Liera merasa malu, dia segera membalik tubuh dan meninggalkan pria itu, berjalan ke tempat yang dipenuhi pengetahuan tentang jurusan dan perkuliahan.

“Tung—,” pria itu tidak sempat mengatakan jika keningnya terluka.

Setelah lima belas menit mencari, akhirnya Liera memutuskan untuk membeli makanan untuk mengisi perutnya, dia duduk di sudut ruangan di cafe, menikmati hamburger dan minumannya dengan lahap.

Pria yang mengikutinya tanpa Liera sadari menarik salah satu kursi di hadapannya, tentu Liera terkejut karena dia pikir tidak akan bertemu dengannya lagi.

“apa aku mengganggumu?” tanyanya, dia juga membawa minuman.

Tapikan di cafe ini begitu banyak kursi kosong kenapa harus mengambil disini?

Liera menggelengkan kepalanya, dia tidak minat lagi melanjutkan makannya rasanya Liera tidak ingin makan bersama orang lain.

“kenapa? Makan saja aku tidak akan memintanya.”

“aku sudah selesai.” Liera merapikan barangnya lalu memasukkannya kedalam tas, di hanya mengambil minumannya.

“Tunggu!” pria itu menahan tangan Liera, membuat mau tidak mau Liera menghentikan langkahnya saat itu juga.

“apa mau anda?” ucap Liera, dia mencoba mengusir rasa takutnya, dia juga menatap mata itu dengan sedikit keberanian.

“keningmu terluka, aku hanya ingin memberikan ini.”

Liera terdiam saat pria itu meletakkan hansaplast pada keningnya, ini hal asing sekaligus membuat Liera gugup, dia tidak tahu jika keningnya terluka dan pria itu menyadarinya.

“hati-hati, di luar hujan.”

Liera tentu menatap kearah jendela, dia tidak menyadari jika diluar hujan, dan lebih meresahkan dirinya dia lupa membawa payung hari ini. “terimakasih.”

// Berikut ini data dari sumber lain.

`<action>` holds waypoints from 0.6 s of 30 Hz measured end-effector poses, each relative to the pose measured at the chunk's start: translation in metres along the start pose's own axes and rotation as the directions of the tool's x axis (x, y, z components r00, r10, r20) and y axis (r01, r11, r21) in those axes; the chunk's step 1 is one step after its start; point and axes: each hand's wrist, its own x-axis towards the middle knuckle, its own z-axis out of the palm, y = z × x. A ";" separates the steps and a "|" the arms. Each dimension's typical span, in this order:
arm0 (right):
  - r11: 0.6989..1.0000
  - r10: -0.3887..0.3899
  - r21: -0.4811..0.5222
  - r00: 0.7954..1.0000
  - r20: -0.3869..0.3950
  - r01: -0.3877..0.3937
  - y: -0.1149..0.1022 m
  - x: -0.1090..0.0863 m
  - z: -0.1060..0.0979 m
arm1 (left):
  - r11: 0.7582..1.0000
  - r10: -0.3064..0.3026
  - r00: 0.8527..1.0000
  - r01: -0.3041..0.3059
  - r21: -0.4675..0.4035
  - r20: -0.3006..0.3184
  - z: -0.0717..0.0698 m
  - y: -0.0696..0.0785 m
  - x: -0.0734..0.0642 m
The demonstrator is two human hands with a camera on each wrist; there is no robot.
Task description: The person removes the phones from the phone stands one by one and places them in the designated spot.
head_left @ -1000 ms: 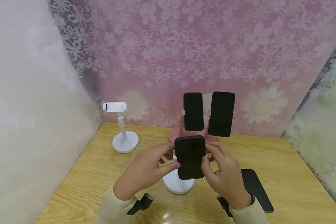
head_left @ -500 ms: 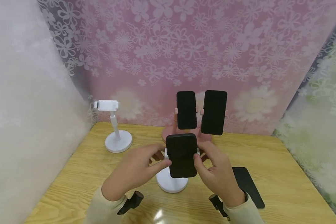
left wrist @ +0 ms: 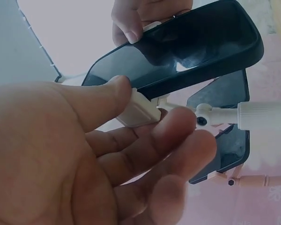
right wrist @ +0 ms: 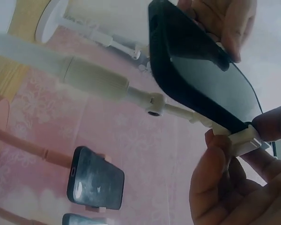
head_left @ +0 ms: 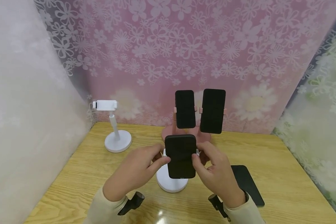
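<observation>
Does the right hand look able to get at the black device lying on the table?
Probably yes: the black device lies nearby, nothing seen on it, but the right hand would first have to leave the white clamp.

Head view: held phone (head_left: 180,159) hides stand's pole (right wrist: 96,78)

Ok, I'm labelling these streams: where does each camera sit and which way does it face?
Head: worn on the head, facing forward and down at the phone between left hand and right hand; sleeves show.
Left wrist: on that wrist, facing past the left hand toward the phone and white clamp; the right hand shows beyond.
Right wrist: on that wrist, facing past the right hand toward the same phone; the left hand shows beyond.
Shared: both wrist views show the phone, both hands and pink backdrop.
</observation>
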 end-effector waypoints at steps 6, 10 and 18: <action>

Liera memutuskan meninggalkan pria itu lagi, dia takut jika seseorang kiriman ayah Julian melihat dirinya bersama pria lain.

Namun baru saja akan menutupi kepalanya dengan tas, pria tadi menutupi tubuhnya dengan payungnya, Liera terdiam. Dia bahkan menolongnya saat ini dan mengantar Liera sampai pada halte.

“bawalah ini, aku masih miliki satu lagi,” ucapnya, pria itu perhatiannya melebihi hal yang Julian lakukan padanya, Ah! Bukan, pria dingin itu tidak pernah perhatian padanya.

“terimakasih.” sudah berapa kali Liera mengatakan hal itu pada pria itu, tapi tetap saja Liera tidak punya pilihan untuk menolaknya.

Liera menggunakan payung itu untuk masuk ke dalam bus yang baru saja tiba, sesekali Liera menatap kearah pria itu dan merasa aneh, namun sesegera mungkin Liera melupakannya.